WHAT IS NEEDED>
For the data below, report how many lines contain the string "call" and write nothing more.

DATASET EXTRACT>
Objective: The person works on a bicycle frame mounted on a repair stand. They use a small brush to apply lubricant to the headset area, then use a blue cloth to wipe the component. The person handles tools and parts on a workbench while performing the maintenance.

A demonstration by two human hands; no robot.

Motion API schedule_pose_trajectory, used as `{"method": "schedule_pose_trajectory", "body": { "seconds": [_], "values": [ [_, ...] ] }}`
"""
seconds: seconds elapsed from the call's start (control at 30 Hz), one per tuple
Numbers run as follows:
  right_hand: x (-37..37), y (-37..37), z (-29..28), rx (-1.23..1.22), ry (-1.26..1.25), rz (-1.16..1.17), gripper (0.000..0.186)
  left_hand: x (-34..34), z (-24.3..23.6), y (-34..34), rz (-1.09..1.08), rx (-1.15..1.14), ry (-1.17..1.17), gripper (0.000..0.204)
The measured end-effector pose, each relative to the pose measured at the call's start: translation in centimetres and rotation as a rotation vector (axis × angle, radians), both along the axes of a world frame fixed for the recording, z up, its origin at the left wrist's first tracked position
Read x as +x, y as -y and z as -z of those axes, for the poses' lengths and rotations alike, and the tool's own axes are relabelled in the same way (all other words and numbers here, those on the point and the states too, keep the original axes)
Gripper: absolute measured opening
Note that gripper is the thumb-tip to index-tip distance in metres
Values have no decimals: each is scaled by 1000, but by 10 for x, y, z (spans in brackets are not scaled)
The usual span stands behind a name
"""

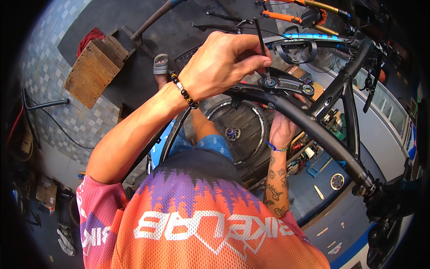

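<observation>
My left hand (224, 65) pinches a thin black rod-like tool (257, 33), upright, with its lower tip at a round bolt (269, 83) on the black suspension link (289, 85). That link sits on a black bicycle frame (304, 121) crossing in front of me. Beneath the frame tube, my right hand (282, 127) reaches up behind it with fingers closed around something near the link; the tube and link hide most of the fingertips and whatever they hold.
Below are a wheel (215, 112) and a blue bench (322, 193) with tools. A wooden crate (94, 71) and a bent black tube (47, 105) lie left. Orange forks (286, 18) are at the top, a grey cabinet (376, 134) at right.
</observation>
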State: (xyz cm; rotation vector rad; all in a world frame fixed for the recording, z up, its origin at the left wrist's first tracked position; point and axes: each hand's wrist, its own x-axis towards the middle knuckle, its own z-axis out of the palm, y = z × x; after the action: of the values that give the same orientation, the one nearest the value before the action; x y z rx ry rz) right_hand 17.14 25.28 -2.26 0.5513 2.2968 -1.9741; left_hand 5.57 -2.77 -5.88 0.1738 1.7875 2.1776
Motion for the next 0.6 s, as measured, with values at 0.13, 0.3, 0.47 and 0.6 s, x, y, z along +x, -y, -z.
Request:
{"method": "schedule_pose_trajectory", "body": {
  "seconds": [0.13,0.3,0.47,0.6],
  "values": [
    [-5,2,2,32,0,0,53,-5,3,-3,-32,-66,-132,18],
    [-11,2,8,-5,-70,-55,52,-12,3,-7,-71,-138,-281,21],
    [-14,2,9,-7,-86,-82,51,-18,2,-10,-51,-200,-302,22],
    [-14,4,8,-9,-82,-81,52,-16,2,-9,-55,-124,-329,18]
  ]
}}
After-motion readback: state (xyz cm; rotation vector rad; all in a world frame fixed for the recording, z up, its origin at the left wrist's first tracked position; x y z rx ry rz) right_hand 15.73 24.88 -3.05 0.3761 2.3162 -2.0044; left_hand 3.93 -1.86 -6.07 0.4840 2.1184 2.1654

ANSWER TO THIS TASK>
2